Pikiranku berantakan, dan aku bahkan tidak bisa
mengerti situasi saat ini.
“Mach milhansoch fuhkalehmo?”
Nada gadis ini menunjukkan dia mengajukan
pertanyaan, tapi aku tidak tau apa yang dikatakannya. Tapi aku bisa melihat dia
tersenyum, dan dia mengatasinya dengan gembira. Aku tidak tau mengapa, tapi aku
terpikat olehnya, dan aku juga tersenyum... perasaan dingin sebelumnya
menghilang, dan hatiku merasa hangat lagi....Pasti karena anak ini memiliki
senyuman yang bagus.
“Aku minta maaf. Aku tidak mengerti
kata-katamu.”
“Honraazya sachmo?”
“Bagaimana aku bisa mengatasi ini... aku pernah
mendengar komunikasi non-verbal, tapi haruskah aku mencoba memberi isyarat?”

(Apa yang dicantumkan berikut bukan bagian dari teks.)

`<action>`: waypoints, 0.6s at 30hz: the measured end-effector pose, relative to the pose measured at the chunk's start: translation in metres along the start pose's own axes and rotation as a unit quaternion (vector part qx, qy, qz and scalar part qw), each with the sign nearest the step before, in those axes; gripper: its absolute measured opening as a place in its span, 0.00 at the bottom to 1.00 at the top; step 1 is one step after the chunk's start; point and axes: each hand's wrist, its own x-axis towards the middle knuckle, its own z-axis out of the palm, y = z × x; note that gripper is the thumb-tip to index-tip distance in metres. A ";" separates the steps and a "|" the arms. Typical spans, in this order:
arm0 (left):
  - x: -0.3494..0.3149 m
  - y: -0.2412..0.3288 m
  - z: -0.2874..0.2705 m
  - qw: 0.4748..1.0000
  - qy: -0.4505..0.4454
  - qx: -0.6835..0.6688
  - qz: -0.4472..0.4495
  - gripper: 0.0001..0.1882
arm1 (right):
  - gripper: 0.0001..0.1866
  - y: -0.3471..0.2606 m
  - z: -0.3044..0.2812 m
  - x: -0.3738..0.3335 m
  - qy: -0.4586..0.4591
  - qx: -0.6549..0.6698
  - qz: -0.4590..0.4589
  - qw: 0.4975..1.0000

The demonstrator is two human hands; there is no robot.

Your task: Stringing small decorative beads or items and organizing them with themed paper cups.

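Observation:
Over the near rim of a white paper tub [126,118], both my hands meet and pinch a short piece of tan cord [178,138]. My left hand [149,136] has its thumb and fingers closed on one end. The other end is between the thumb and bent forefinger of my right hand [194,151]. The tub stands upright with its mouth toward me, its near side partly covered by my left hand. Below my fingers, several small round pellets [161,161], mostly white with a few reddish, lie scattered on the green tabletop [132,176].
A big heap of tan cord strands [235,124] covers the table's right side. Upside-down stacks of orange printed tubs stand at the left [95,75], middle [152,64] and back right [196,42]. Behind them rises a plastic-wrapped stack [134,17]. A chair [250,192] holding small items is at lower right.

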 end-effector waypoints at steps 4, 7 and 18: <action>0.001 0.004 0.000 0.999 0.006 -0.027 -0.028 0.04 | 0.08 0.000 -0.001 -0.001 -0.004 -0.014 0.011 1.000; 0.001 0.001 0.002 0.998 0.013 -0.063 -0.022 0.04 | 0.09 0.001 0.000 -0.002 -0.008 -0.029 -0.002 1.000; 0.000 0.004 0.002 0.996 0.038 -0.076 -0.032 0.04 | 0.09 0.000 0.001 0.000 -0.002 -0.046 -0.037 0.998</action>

Karena ayah seorang penanam bunga, dia tau
tentang bunga dari berbagai negara.
Ternyata, pengetahuannya didapat saat ia
berkeliaran di berbagai negara saat dia masih muda. Tentu saja, ada banyak
negara di mana percakapan tidak akan berhasil, dan melalui komunikasi
non-verbal, entah bagaimana dia berhasil, jadi aku berani bertaruh dia akan
menggunakannya pada saat seperti ini.
Sejujurnya, sampai saat ini, aku tidak pernah
memandang ayah.. Aku tidak pernah membayangkan bahwa mencoba untuk mendapatkan
kata-kata melalui seseorang yang tidak bisa bahasa bisa menjadi sulit.
“Yamhra Celeilia, mahmila?” [Namaku Celeilia,
kamu?] (saya mencoba menerjemahkannya)
“Y-yamhrashe?” [WT*F!?] :v
Jika aku memecahkan alasan pelukan ini, aku
harus membayangkan sesuatu. Ekspresinya lembut, jadi aku rasa aku tidak di
sarang, tapi jawaban apa yang harus aku berikan?
“Hororaazya sanachmo?”
“U-u~m…”
Mata gadis itu berubah serius kali ini, saat dia
meminta sebuah jawaban. Ini mungkin menjadi masalah dengan sikapku, tapi
alangkah baiknya jika fakta bahwa kata-kata tidak berhasil tersampaikan.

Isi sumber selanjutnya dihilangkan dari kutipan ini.